Task item —
Of the material below, the lines to be retyped are those from the line containing "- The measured" through the line containing "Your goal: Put", inclusive; reproduce them exactly.

Information supplied —

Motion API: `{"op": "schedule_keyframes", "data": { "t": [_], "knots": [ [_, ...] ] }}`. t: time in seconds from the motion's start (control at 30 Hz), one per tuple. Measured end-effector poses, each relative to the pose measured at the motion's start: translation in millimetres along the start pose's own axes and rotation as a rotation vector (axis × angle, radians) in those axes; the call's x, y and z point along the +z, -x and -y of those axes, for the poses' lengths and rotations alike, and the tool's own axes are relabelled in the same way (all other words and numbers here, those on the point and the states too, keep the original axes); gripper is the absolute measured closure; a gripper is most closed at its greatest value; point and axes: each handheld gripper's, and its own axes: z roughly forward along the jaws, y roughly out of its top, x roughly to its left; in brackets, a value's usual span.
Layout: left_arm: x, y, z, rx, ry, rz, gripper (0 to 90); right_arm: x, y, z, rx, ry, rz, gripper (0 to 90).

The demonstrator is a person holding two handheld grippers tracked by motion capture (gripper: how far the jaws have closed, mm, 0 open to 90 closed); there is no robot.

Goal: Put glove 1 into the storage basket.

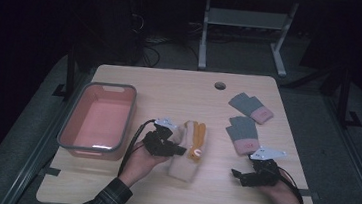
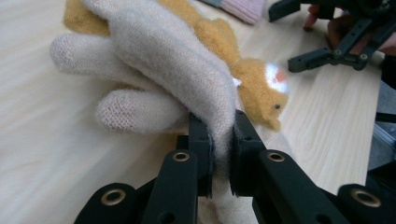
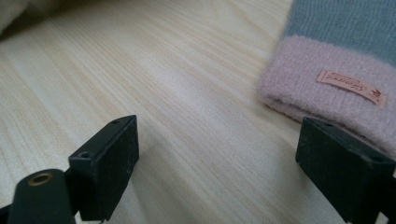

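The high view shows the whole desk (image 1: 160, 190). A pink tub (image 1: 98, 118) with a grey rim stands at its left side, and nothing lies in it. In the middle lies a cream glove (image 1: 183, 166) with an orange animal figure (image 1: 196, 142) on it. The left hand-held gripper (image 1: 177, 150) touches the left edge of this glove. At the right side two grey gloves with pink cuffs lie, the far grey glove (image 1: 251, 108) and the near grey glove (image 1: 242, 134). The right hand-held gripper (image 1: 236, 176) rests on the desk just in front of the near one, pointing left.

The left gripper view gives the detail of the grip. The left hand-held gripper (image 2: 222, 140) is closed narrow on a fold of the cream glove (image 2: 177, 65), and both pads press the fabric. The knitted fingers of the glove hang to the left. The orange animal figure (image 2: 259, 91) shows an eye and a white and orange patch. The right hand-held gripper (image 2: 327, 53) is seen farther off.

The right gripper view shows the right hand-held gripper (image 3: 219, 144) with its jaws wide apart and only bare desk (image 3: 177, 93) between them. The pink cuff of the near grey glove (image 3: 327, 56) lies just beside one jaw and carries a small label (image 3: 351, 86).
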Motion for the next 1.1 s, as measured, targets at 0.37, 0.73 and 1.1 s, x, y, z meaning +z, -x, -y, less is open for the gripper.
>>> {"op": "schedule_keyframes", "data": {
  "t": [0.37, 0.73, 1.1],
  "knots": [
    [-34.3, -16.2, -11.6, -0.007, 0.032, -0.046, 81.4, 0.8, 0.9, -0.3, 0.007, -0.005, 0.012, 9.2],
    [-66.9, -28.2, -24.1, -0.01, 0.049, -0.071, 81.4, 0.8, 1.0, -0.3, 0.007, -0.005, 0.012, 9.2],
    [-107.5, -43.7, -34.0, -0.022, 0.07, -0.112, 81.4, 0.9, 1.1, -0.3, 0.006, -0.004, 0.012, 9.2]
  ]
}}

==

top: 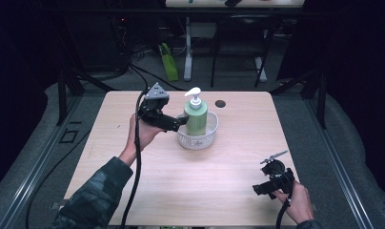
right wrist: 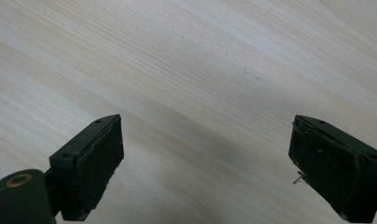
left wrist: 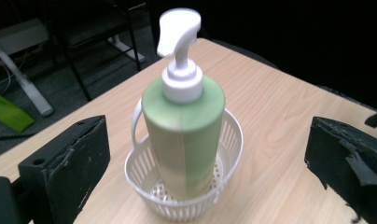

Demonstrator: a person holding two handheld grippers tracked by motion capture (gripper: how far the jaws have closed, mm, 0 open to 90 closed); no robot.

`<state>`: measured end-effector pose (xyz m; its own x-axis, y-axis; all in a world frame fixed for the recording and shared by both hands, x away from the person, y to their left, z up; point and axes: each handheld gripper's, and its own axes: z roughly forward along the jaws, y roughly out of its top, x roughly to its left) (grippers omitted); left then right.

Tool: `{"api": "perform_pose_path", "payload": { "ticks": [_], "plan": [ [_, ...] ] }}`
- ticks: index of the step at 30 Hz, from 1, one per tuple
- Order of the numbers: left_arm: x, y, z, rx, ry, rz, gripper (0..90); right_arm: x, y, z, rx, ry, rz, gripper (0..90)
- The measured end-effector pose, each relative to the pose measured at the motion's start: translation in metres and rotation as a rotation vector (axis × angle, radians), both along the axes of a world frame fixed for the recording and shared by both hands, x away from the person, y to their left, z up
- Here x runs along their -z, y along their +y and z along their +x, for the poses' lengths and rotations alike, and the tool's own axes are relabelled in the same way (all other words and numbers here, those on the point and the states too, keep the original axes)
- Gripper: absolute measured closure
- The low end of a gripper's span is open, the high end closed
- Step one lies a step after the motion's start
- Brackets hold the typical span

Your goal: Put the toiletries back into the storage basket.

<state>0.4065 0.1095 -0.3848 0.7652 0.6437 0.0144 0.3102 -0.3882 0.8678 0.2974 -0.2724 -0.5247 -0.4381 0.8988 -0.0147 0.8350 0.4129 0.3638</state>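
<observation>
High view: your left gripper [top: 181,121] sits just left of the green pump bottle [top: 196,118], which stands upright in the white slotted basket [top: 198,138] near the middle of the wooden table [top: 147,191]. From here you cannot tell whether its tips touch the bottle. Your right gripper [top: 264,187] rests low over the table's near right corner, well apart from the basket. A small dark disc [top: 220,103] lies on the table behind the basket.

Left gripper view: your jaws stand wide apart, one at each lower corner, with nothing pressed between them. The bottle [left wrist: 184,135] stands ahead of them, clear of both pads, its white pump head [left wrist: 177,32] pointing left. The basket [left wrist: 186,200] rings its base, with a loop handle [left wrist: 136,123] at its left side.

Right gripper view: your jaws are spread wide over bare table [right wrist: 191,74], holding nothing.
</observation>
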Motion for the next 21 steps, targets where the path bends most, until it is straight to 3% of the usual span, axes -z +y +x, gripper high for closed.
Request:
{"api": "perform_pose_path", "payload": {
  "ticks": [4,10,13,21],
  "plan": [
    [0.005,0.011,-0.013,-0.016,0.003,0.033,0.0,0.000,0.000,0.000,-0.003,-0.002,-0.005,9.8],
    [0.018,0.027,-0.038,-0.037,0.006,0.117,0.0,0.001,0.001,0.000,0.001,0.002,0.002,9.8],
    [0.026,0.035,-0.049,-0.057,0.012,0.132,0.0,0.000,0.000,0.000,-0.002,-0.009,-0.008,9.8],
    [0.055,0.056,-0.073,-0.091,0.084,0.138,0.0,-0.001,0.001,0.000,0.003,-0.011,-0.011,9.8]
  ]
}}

Solution for this problem —
- The measured end-effector pose, each relative to the pose measured at the motion's start: translation in metres and rotation as a rotation vector (axis × angle, radians), both along the axes of a world frame fixed for the recording and shared by both hands, x away from the person, y to their left, z up
- Here x runs along their -z, y along their +y and z along their +x, for the poses' lengths and rotations alike, and the tool's own axes are relabelled in the same way (all other words and numbers here, those on the point and the states too, keep the original axes)
- Gripper: absolute measured closure
- The low end of a gripper's span is open, the high end closed
- Step one lies a step after the motion's start
- Brackets hold the typical span

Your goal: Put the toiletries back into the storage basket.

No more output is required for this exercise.